EXERCISE INSTRUCTIONS:
Task for the records below: please retype exactly and only the lines from the first through the one with "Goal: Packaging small", with every picture omitted.
#### DATASET
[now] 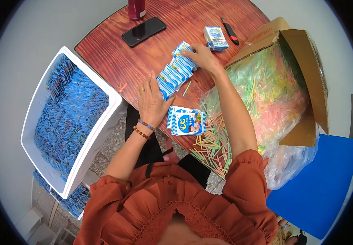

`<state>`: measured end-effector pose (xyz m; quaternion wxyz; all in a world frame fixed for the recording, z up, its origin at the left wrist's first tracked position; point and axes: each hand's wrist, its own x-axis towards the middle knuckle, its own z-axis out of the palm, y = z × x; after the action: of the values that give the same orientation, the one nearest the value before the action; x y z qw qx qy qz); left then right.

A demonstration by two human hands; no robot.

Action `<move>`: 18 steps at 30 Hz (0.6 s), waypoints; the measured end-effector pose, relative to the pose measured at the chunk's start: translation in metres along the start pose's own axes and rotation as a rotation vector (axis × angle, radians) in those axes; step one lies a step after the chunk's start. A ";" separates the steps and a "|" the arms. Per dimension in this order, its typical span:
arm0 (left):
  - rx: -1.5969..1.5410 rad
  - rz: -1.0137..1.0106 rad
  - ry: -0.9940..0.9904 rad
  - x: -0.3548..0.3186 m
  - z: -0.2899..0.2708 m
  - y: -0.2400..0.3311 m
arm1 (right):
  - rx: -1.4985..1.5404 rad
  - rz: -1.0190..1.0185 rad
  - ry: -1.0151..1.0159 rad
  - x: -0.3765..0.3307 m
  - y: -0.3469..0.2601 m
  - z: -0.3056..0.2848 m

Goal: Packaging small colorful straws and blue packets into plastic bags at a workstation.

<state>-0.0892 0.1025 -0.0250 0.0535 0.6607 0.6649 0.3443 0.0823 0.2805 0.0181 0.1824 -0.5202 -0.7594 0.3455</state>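
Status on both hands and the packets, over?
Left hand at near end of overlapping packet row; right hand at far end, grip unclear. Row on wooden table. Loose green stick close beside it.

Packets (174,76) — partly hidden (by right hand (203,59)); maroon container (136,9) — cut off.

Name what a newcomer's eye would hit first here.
Probably the white bin at left, full of small blue pieces, then the open cardboard box at right with its plastic bag of pastel sticks. Between them, the left hand and right hand touch a row of blue-and-white packets on the table.
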 end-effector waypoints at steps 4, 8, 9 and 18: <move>-0.064 0.006 0.032 0.000 0.001 -0.005 | -0.088 -0.048 0.082 -0.012 -0.001 0.009; -0.219 -0.047 0.035 -0.002 -0.002 -0.006 | -0.009 -0.158 0.212 -0.044 -0.016 0.033; -0.219 -0.057 0.040 -0.004 -0.005 -0.008 | 0.007 -0.122 0.298 -0.055 -0.030 0.042; -0.437 0.121 0.097 -0.027 -0.026 -0.039 | -0.158 -0.209 0.262 -0.107 -0.098 0.072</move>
<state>-0.1329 0.0722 -0.0361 0.1426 0.6547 0.5357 0.5140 0.0129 0.1370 0.0473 0.2732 -0.4920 -0.8038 0.1931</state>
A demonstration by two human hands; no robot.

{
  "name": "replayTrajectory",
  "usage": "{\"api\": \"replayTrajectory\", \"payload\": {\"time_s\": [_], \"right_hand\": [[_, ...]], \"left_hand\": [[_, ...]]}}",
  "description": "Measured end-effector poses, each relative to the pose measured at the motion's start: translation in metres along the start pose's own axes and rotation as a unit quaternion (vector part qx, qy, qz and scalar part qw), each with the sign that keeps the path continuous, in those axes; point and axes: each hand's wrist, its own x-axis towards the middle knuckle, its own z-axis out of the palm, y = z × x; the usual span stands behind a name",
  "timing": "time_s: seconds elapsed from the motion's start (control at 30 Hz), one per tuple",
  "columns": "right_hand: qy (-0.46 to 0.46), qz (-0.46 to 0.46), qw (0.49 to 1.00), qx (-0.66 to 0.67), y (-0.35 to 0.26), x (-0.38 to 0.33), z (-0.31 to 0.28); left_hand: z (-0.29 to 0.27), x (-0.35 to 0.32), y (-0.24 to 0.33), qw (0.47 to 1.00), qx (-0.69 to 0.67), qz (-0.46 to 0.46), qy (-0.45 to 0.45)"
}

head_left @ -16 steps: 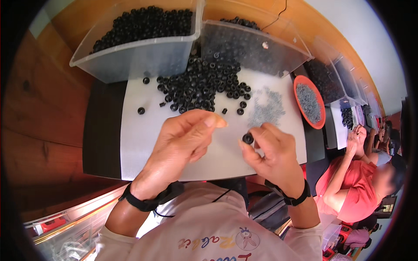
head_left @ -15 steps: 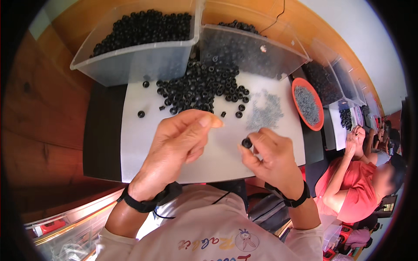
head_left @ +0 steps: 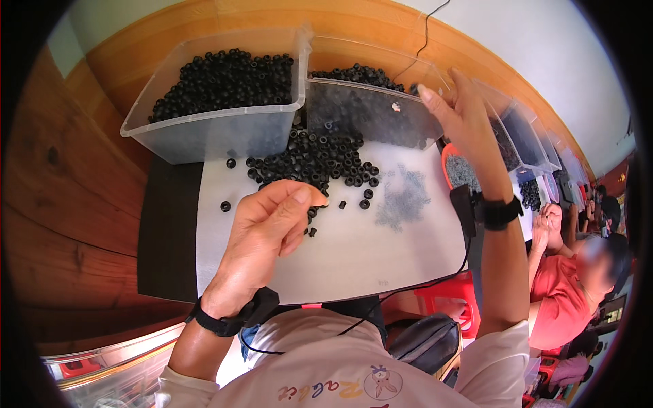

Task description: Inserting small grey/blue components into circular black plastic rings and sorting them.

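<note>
My left hand (head_left: 269,217) is over the white work surface (head_left: 252,285), just in front of a heap of black ring-shaped parts (head_left: 320,153). Thumb and forefinger are pressed together; whatever is between them is too small to make out. My right hand (head_left: 466,112) reaches up to the right clear plastic bin (head_left: 374,105), thumb and fingers apart. Just off the thumb tip, over the bin's rim, is one black part (head_left: 413,88), seemingly free of the fingers. Small black pieces (head_left: 311,232) show beneath my left hand.
Another clear bin (head_left: 211,139) of black parts stands at the back left. Scattered small translucent pieces (head_left: 403,198) lie right of the heap. An orange-red bowl (head_left: 447,166) holds similar pieces, partly behind my right forearm. At right sits a person in red (head_left: 568,292).
My right hand has moved up and away to the right bin, and its fingers have opened from the black part they held. My left hand stays pinched in nearly the same place.
</note>
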Motion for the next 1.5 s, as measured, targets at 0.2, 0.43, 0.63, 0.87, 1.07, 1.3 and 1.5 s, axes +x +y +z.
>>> {"api": "replayTrajectory", "payload": {"time_s": [0.2,0.43,0.63,0.87,1.07,1.3,1.5], "right_hand": [[-0.197,0.024,0.979,0.048,-0.007,-0.050,0.022],[-0.348,-0.047,0.935,-0.044,0.011,-0.084,0.053],[-0.331,-0.044,0.930,-0.151,0.010,-0.091,0.082],[-0.351,-0.071,0.929,-0.089,0.016,-0.093,0.075],[-0.380,-0.042,0.918,-0.108,0.026,-0.092,0.068],[-0.377,-0.082,0.922,-0.033,0.024,-0.094,0.074],[-0.350,-0.104,0.928,-0.077,0.024,-0.095,0.073]], "left_hand": [[-0.015,-0.007,0.005,0.998,-0.010,0.001,0.068],[-0.011,0.013,-0.010,0.999,-0.033,-0.032,0.012],[0.004,0.036,-0.002,0.993,-0.104,-0.030,-0.045],[-0.027,0.062,-0.031,0.990,-0.131,-0.045,-0.007],[-0.028,0.073,-0.038,0.988,-0.140,-0.062,-0.015],[-0.040,0.078,-0.042,0.989,-0.128,-0.070,0.006],[-0.041,0.076,-0.041,0.988,-0.140,-0.069,-0.003]]}}
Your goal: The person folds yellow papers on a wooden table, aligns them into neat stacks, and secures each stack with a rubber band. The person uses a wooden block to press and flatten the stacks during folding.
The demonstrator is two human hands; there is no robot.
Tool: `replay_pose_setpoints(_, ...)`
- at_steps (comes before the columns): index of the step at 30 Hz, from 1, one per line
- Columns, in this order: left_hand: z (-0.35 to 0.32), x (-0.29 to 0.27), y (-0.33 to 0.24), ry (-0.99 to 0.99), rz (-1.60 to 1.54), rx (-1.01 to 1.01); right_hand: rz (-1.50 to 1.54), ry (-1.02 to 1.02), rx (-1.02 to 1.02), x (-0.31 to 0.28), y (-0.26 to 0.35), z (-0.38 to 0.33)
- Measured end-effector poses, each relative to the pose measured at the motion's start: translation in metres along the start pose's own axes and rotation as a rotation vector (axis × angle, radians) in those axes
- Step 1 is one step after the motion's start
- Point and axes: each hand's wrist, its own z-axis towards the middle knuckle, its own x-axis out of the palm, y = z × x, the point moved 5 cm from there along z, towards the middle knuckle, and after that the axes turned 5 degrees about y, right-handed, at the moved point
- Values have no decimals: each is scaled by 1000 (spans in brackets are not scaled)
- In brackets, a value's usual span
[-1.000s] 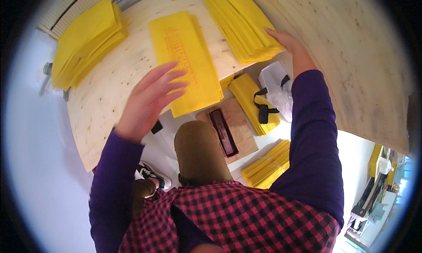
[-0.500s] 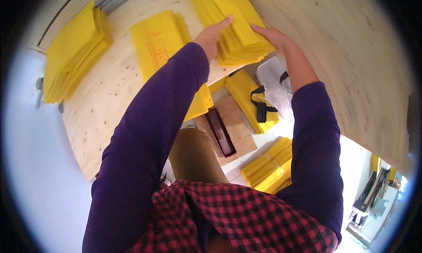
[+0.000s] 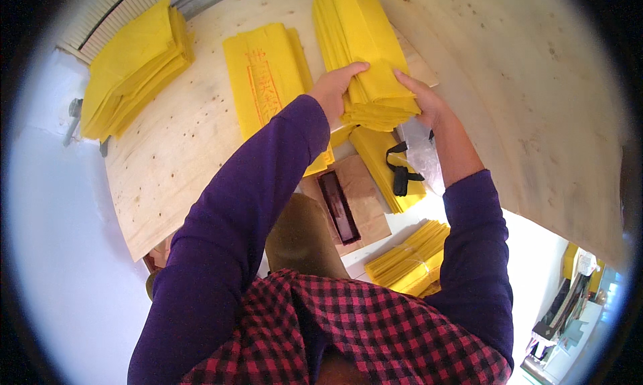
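Note:
A thick stack of yellow paper sheets (image 3: pixel 362 43) lies on the pale plywood table (image 3: pixel 194 137). My left hand (image 3: pixel 336 90) grips the stack's near left corner, fingers curled over its top. At the near right corner my right hand (image 3: pixel 420 98) holds the same stack's edge. Just left of it lies another yellow stack (image 3: pixel 268 84) with red print on its top sheet, partly hidden by my left sleeve.
A third yellow stack (image 3: pixel 134 63) sits at the table's far left. Below the table edge are a brown cardboard box (image 3: pixel 348 204), a yellow bundle with a black strap (image 3: pixel 392 171), a clear plastic bag (image 3: pixel 422 154) and a tied yellow bundle (image 3: pixel 405 261).
My left hand has moved from the printed stack rightward to the near corner of the thick stack. My right hand shifted in along that stack's near edge.

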Motion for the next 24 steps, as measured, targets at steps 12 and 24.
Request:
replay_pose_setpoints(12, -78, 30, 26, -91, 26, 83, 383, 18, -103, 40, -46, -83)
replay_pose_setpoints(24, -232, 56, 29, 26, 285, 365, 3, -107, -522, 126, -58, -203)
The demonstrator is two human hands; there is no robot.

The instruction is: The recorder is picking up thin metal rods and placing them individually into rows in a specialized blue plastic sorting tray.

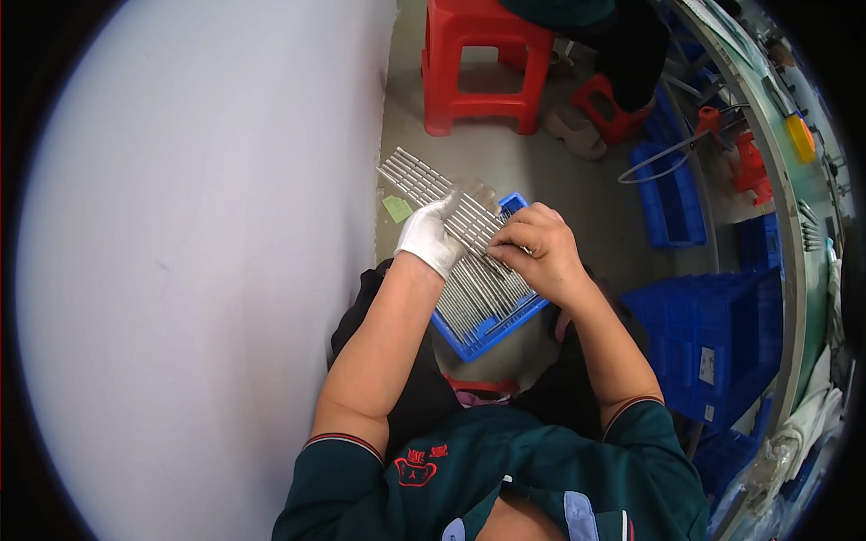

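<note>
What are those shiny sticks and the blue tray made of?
The thin rods look like metal: silvery grey, straight, with bright glints. The blue tray seems to be moulded plastic, with even colour and a ribbed, slotted wall. The glove on the left hand looks like white knitted cloth.

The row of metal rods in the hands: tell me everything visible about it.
The row of metal rods is a flat band of thin, silvery, shiny rods lying side by side, parallel and evenly lined up. It slants from upper left down toward the right, held above a blue plastic tray that holds more such rods. The left hand, in a white glove, supports it near the middle; the bare right hand pinches its lower end. Its upper end sticks out free.
</note>
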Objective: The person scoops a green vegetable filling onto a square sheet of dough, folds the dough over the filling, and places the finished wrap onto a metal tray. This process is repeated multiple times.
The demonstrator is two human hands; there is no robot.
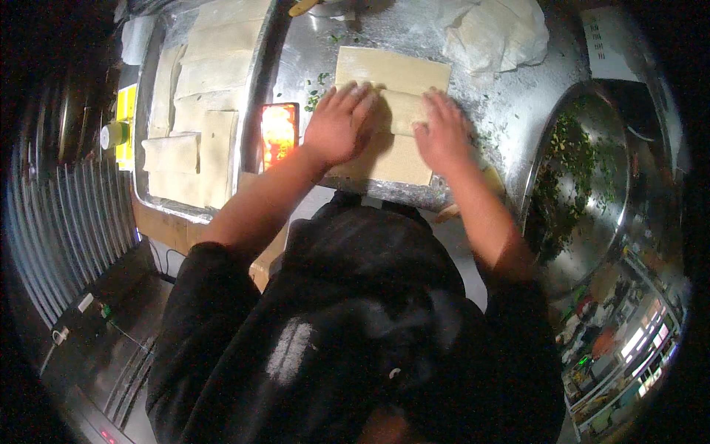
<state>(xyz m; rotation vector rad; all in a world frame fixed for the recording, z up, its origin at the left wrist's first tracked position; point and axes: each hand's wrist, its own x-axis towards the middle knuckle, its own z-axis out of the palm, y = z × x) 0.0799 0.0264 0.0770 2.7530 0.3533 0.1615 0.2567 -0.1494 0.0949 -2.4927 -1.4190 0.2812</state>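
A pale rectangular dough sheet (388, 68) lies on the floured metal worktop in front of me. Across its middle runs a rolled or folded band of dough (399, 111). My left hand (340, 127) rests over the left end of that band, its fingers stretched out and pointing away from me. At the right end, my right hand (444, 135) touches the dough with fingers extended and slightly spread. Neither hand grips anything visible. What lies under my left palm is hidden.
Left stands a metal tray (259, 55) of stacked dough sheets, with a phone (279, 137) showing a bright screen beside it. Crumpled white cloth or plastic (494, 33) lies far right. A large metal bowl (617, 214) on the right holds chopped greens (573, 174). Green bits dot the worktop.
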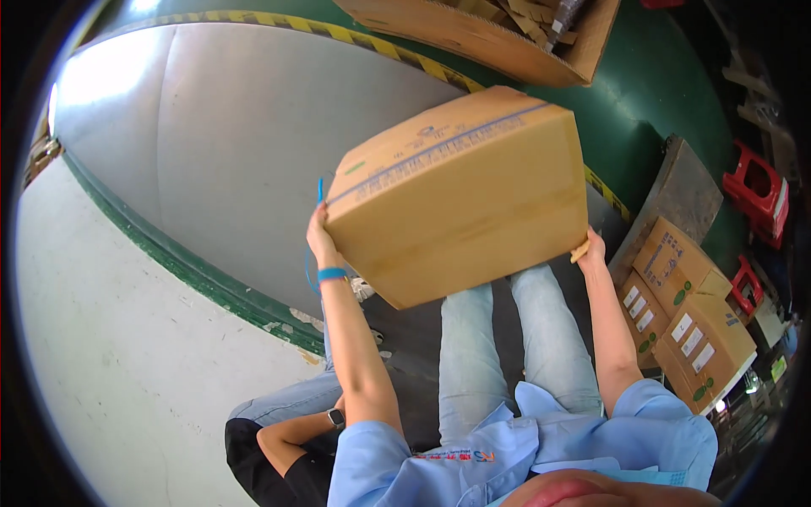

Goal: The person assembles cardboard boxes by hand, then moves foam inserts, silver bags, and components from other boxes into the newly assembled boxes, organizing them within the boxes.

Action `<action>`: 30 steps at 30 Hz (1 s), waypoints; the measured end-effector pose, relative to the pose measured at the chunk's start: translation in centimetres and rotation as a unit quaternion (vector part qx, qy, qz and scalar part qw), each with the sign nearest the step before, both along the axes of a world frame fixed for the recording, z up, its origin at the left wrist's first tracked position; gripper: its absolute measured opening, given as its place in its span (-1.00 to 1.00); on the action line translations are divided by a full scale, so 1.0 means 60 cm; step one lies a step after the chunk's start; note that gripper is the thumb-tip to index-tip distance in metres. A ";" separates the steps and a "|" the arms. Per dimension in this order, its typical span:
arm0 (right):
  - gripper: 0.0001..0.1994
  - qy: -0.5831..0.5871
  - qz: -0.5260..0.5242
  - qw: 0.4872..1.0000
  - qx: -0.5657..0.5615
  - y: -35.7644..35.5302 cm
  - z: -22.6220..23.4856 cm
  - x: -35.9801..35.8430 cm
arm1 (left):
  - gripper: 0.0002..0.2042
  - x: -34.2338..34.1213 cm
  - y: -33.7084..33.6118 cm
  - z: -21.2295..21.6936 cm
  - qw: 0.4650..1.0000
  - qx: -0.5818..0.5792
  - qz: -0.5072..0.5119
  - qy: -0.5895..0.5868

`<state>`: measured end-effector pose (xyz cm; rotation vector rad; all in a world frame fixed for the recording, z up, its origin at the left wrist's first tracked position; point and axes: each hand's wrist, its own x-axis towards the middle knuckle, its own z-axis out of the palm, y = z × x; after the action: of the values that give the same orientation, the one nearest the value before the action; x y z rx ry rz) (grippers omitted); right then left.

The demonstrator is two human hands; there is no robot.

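Note:
A large sealed cardboard box (473,211) is held out in front of me, tilted, with a strip of tape along its top edge and small printed marks. My left hand (321,232) grips its left side, the fingers partly hidden; a blue band (331,274) with a thin blue cord circles that wrist. A narrow blue piece (320,188) sticks up just beyond those fingers. At the lower right corner my right hand (593,247) holds the box, with pale yellow coverings on its fingertips (579,251).
Another person's arm with a watch (336,417) is close on my left. Several cartons (698,346) are stacked at right beside a leaning board (672,198) and red stools (756,193). A large open carton (490,38) of scraps stands ahead, past yellow-black floor tape (380,44). A white wall (144,321) lies left.

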<state>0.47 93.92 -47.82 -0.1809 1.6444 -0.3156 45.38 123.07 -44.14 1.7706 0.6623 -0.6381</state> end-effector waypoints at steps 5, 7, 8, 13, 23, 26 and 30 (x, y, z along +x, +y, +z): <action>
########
FINISHED TASK:
[now] 

`<state>`: measured end-effector pose (xyz m; quaternion wxyz; all in a world frame fixed for the recording, z up, its origin at the left wrist's first tracked position; point and axes: each hand's wrist, its own x-axis towards the middle knuckle, its own z-axis out of the palm, y = z × x; after the action: of the values that give the same orientation, the one nearest the value before the action; x y z qw qx qy qz); left then right.

A demonstration by two human hands; no robot.

Action `<move>`: 18 steps at 30 Hz (0.6 s), waypoints; the measured end-effector pose, relative to the pose measured at the chunk's start: translation in metres along the start pose's own axes and rotation as a rotation vector (axis × angle, radians) in those axes; step one lies a step after the chunk's start. A ";" separates the steps and a "|" the arms. Per dimension in this order, its typical span:
arm0 (left):
  - rx: -1.5969..1.5410 rad
  - rz: -1.0137..1.0106 rad
  - ry: -0.9940..0.9904 rad
  - x: -0.3548..0.3186 m
  - z: -0.2899..0.2708 m
  - y: -0.2400..0.3311 m
arm1 (right):
  - rx: -1.4985..1.5404 rad
  - rz: -1.0190..1.0185 rad
  - ry: -1.0151..1.0159 rad
  - x: -0.3765..0.3307 m
  - y: -0.3469..0.2601 m
  - z: -0.3056..0.2848 m

Goal: Packaging small colorful straws and blue packets into plastic bags at a workstation.

This completes the response to the exercise.